尼古魯卻是一副處事不驚的樣子,只微微皺了一下眉頭,就回到艙裡去了。
救生艇繞過了沉船的船尾,尾舷上寫著沉船的名字:「瓦爾臺克」。
從船的造型,內行人一眼就能看出,這是美國造的船。這是一條載重500噸的大型快帆船。
前面的大窟窿顯然是失事時的撞擊點。後來因為船身傾斜,這窟窿翹了起來,高出了海面,所以船沒有徹底沉沒。
甲板上沒有人。
狗離開右舷,到中甲板的艙口,一會兒向艙裡叫,一會兒又向人們叫。
「這條船上絕對不只是有條狗!」迪克·桑德十分肯定。
救生艇沿著有一半浸在水中的左舷往前走,如果海浪再大一點,「瓦爾臺克」號用不了多長時間就會徹底沉沒的。
這船的甲板經過了海浪的徹底沖刷,只剩了半截主桅杆和半截前桅杆,兩根桅杆都是從離甲板一米多的地方折斷的,上半截連同桅繩、後支索、纜繩之類的東西都掉到海里去了。在「瓦爾臺克」號周圍,肉眼見不到任何漂流物,這說明「瓦爾臺克」號遇難已經許多時日了。
「如果相撞以後還有人活下來,也會餓死渴死的,船上可能只有屍體,不會有活著的人了。」胡爾船長下著判斷。

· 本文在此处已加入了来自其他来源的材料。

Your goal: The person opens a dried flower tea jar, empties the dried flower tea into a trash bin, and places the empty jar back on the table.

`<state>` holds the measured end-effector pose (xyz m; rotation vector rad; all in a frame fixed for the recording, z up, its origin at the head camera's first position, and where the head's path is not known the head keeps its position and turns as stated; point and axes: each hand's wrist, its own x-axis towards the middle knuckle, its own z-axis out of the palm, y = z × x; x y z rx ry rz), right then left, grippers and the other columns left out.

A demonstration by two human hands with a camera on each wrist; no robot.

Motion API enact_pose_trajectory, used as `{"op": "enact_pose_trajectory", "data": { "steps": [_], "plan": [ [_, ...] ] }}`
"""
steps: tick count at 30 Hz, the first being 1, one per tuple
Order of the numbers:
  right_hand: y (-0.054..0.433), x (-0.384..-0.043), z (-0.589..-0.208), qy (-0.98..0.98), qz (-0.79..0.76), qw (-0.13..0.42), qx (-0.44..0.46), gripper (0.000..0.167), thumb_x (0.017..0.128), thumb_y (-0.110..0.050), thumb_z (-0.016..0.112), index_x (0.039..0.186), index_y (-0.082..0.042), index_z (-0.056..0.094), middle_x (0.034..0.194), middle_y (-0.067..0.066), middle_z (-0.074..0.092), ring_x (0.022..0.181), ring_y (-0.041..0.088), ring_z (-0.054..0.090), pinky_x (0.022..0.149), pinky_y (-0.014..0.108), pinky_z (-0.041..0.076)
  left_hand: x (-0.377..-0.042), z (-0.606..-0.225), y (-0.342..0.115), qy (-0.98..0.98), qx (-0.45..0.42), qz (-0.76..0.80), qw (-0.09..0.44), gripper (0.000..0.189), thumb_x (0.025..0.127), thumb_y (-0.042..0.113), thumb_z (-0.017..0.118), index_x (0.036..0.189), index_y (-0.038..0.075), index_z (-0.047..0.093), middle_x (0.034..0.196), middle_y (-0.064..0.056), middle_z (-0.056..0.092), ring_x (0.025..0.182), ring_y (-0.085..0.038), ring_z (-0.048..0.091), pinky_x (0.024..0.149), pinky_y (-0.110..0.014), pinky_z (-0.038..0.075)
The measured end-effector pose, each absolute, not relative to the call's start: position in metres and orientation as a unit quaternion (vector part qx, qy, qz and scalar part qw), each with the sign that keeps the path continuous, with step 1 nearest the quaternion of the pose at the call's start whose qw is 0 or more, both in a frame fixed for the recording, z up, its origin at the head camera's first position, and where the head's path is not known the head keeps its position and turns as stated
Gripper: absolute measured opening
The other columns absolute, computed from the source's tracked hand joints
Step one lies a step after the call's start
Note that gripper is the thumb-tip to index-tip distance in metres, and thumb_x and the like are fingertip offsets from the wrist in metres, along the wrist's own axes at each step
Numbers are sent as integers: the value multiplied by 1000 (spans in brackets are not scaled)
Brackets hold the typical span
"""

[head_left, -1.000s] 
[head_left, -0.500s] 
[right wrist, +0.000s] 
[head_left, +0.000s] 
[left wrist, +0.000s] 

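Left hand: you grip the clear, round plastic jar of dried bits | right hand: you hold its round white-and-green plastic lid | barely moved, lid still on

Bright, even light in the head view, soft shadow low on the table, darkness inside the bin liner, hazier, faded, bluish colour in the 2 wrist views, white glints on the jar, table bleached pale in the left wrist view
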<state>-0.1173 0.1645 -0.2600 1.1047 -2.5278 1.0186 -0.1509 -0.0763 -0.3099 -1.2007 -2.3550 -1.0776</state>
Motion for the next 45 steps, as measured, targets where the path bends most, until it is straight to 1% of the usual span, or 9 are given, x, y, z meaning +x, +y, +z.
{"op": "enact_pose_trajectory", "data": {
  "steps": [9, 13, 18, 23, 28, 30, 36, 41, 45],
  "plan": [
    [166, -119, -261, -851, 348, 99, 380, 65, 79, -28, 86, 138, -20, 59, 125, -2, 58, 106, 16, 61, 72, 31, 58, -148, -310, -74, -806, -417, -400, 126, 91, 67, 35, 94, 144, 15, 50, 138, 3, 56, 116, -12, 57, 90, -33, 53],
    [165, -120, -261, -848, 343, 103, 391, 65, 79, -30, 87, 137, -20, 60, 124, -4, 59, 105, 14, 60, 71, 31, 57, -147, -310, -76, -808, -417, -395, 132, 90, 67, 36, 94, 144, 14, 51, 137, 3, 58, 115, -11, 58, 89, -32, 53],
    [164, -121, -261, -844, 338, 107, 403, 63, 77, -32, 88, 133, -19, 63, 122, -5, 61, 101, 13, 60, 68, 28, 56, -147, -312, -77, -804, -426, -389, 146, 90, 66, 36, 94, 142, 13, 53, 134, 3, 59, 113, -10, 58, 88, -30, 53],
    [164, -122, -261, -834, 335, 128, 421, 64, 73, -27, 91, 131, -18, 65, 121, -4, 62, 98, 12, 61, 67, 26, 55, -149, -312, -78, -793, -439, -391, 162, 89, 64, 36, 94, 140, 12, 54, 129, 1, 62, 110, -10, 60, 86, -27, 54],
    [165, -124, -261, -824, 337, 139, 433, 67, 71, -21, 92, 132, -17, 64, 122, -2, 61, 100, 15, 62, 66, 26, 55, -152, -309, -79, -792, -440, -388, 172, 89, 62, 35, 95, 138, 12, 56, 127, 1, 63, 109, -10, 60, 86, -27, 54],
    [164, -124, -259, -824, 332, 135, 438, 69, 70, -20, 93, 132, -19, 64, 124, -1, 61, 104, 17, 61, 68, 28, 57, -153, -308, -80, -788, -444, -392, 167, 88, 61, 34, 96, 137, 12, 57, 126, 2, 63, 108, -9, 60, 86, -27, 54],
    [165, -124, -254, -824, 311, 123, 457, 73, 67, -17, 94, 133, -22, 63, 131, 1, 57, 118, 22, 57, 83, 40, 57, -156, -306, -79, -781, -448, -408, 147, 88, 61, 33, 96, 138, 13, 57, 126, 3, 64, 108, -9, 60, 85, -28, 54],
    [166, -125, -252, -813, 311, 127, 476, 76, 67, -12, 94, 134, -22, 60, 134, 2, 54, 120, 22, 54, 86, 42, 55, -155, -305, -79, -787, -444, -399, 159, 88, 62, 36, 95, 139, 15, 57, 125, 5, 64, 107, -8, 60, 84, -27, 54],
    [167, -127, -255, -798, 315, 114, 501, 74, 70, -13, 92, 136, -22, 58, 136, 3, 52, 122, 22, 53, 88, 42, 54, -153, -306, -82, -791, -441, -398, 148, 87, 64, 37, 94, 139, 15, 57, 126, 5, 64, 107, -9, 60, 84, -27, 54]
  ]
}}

「要是沒有活著的人,狗不會這麼叫!」桑德反駁著船長。
狗滑到海水裡,艱難地遊向救生艇,它已經筋疲力盡了。大家把狗拽上來,狗沒有理桑德給它的麵包,直奔那隻盛著淡水的木桶。
「它渴壞了!」迪克·桑德望著狗,自言自語道。
救生艇想找到一個合適的位置上船,因此先向外劃出幾尺。大狗以為救生艇上的人不打算到沉船上去了,它咬住迪克的短上衣,又叫了起來。
人們懂它的意思,它的表達與我們人類的表達一樣清楚。救生艇靠近了左舷前部的錨架,兩名水手把救生艇拴在錨架上,胡爾船長、迪克·桑德還有那隻狗一起爬上了沉船的甲板上,他們在甲板的斜面上爬行,終於爬到了兩根斷桅杆之間的那個敞開的艙口。
船長和迪克鑽了進去。
貨艙的一半泡在水裡,一無所有。這船沒有載物,壓船的沙袋滑到了右舷邊,這樣「瓦爾臺克」就成了右舷側臥的樣子。貨艙裡是沒有什麼救護工作可做的。
然而呆在甲板上的狗還是狂吠不止。
「上去!」船長對迪克說。
他們倆重又爬上甲板。
大狗跑過來,拉他們往後甲板去。
他們跟著狗來到後甲板。
後甲板的一個小艙裡躺著五個人。
藉著從甲板的鐵窗透進來的陽光,胡爾船長看到,這是五個黑人。
迪克·桑德挨個摸了摸,他們好像還有呼吸。
「快過來!快過來!」
聽見船長叫,兩個還在救生艇上的水手上了,大家把五個昏迷的黑人抬上了救生艇。他們誰也沒有一點知覺,不知道他們在哪裡,也不知道誰在救他們。人們給他們滴了幾滴強心藥水,又灌了一些嚴格定量的清水,也許可以把他們救活。
「浪子」號就在離沉船100米的地方,救生艇很快就回來了。
從大桅架上放下滑車吊繩,把五個黑人一個一個吊上去,把他們平放在甲板上。
狗一直陪著黑人。
「太可憐了!」惠爾頓夫人看到這些像殭屍一樣的黑人,動了惻隱之心。
「他們還活著,我們一定能救活他們,惠爾頓夫人!」迪克·桑德說。
「他們怎麼會弄成這個樣子?」拜蒂柯特表兄問。
「他們緩過來以後就明白了,」胡爾船長說,「他們會把經過告訴我們的。現在我們先給他們喝點加糖酒的淡水。」
船長回身喊了一聲:
「尼克魯!」
奇怪的是,那隻狗聽到這一聲喊,突然豎起耳朵,抬起頭,如臨大敵,毛髮倒立,血口大開。
尼古魯一時沒有出來。
大狗又一次表現出了它的憤怒。
頃刻,尼古魯走出了廚房,他一齣現,狗就猛撲了過去,直奔他的喉嚨,大家都很驚異。
尼古魯揮起事先準備好的鐵火棍就打,幾個水手衝上來擋住了他,狗趕開了。
「你認識這隻狗嗎?」胡爾船長有些疑問。
「我?」尼克魯回答說,「怎麼會呢?我從來沒見過這隻狗。」
「奇怪!」迪克·桑德自言自語道。